Task item
All of the lines below are to be transcribed faithfully, with pictures excluded from the copy.

Source material
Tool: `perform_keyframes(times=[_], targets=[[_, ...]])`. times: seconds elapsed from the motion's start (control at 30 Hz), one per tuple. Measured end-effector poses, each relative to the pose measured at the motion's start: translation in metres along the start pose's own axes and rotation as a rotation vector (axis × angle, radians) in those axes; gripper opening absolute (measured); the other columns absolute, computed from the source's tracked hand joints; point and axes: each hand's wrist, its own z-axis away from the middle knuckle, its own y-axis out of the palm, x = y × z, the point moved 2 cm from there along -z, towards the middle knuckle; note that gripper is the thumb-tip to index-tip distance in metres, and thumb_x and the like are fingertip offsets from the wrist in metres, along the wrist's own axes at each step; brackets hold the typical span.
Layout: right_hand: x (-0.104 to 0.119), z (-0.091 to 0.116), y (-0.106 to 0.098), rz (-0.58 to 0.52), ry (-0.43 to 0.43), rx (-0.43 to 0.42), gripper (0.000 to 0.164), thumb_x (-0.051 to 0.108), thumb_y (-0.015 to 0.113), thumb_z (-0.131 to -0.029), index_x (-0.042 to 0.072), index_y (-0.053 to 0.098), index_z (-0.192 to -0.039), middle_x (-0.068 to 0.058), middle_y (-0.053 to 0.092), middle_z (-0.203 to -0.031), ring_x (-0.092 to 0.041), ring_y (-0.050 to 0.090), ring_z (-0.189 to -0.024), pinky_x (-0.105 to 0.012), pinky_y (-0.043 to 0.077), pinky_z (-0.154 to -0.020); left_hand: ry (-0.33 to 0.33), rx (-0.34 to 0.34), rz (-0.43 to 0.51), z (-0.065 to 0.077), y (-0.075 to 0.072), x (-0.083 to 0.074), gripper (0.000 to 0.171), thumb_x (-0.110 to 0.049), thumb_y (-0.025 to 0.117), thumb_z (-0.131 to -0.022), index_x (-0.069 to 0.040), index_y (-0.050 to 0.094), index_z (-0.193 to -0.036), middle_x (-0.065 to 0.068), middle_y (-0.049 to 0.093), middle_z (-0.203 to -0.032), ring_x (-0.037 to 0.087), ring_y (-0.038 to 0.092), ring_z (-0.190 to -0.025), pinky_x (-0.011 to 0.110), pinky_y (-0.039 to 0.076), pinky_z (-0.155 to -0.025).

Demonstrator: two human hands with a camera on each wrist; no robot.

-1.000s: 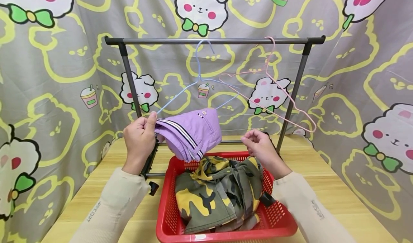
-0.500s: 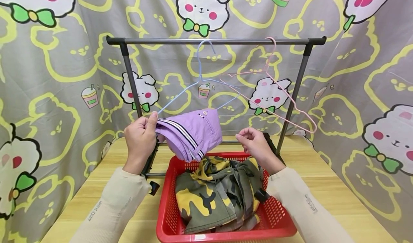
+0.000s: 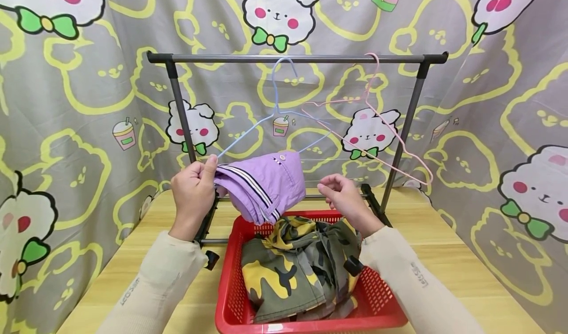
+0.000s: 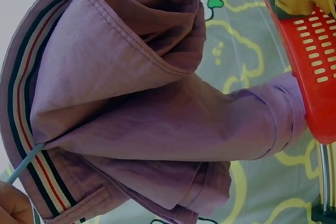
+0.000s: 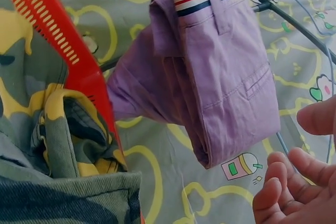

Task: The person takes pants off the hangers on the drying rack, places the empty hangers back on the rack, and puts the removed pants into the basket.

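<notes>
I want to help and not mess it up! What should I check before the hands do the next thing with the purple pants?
1. Left hand grips the blue hanger: ok, it holds the left end.
2. Right hand holds the purple pants: not ok, it is apart from them.
3. Pants cover the hanger's right end: not ok, that end sticks out.
4. Blue hanger hooked over the rail: cannot tell, its hook may just be in front.
5. Pants not touching the red basket: cannot tell, they overlap in the wrist views.
6. Camouflage clothing in the basket: ok.
</notes>
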Motion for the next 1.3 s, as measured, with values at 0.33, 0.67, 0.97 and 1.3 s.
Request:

Exercise answer
Tool: `perform_keyframes(times=[_], targets=[[_, ...]])`. times: seconds elapsed from the motion's start (control at 30 Hz), one per tuple. Measured end-effector poses, each relative to the pose measured at the motion's start: translation in metres along the start pose's own axes and rotation as a rotation vector (axis × angle, radians) in those axes; gripper opening absolute (measured); the other columns absolute, computed from the source's tracked hand joints; point and axes: each hand's wrist, its own z-axis away from the middle knuckle, its own y-axis out of the palm, x = y × z, the point moved 2 cm from there along -z, towards the middle knuckle; note that gripper is the thumb-tip to index-tip distance in metres, and thumb_x and the like are fingertip offsets from the wrist in metres, along the wrist's own axes at each step; brackets hold the typical span.
Layout: right_hand: x (-0.104 to 0.119), z (-0.091 to 0.116), y (-0.106 to 0.098), rz (-0.58 to 0.52), ry (-0.43 to 0.43), rx (-0.43 to 0.42), gripper (0.000 to 0.164), thumb_x (-0.051 to 0.108), thumb_y (-0.015 to 0.113), thumb_z (-0.131 to -0.029), index_x (-0.042 to 0.072), index_y (-0.053 to 0.098), index_z (-0.192 to -0.039), middle_x (-0.068 to 0.058), middle_y (-0.053 to 0.092), middle_z (-0.203 to -0.031), ring_x (-0.092 to 0.041), ring_y (-0.050 to 0.090), ring_z (-0.189 to -0.024), pinky_x (-0.105 to 0.012), pinky_y (-0.043 to 0.077), pinky_z (-0.154 to -0.020); left_hand: ry (-0.33 to 0.33), rx (-0.34 to 0.34), rz (-0.43 to 0.51), z (-0.065 to 0.077), y (-0.075 to 0.072), x (-0.083 to 0.074), gripper (0.000 to 0.171), thumb_x (-0.110 to 0.049), thumb_y (-0.025 to 0.117), thumb_z (-0.131 to -0.022), index_x (-0.069 to 0.040), index_y (-0.050 to 0.094), index_z (-0.193 to -0.036), middle_x (-0.065 to 0.068), middle_y (-0.049 to 0.093), middle_z (-0.203 to -0.032), ring_x (-0.037 to 0.087), ring_y (-0.038 to 0.092), ring_z (-0.190 to -0.025), pinky_x (-0.011 to 0.110), pinky_y (-0.039 to 0.076), pinky_z (-0.155 to -0.025).

Demonstrator: two human hands with a camera on each wrist; no robot.

-1.000s: 
-0.500s: 
+0.000s: 
+0.000s: 
+0.000s: 

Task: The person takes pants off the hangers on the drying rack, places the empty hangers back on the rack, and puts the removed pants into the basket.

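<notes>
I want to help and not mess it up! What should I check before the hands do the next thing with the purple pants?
1. Left hand grips the blue hanger: ok, it holds the left end.
2. Right hand holds the purple pants: not ok, it is apart from them.
3. Pants cover the hanger's right end: not ok, that end sticks out.
4. Blue hanger hooked over the rail: cannot tell, its hook may just be in front.
5. Pants not touching the red basket: cannot tell, they overlap in the wrist views.
6. Camouflage clothing in the basket: ok.
</notes>
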Motion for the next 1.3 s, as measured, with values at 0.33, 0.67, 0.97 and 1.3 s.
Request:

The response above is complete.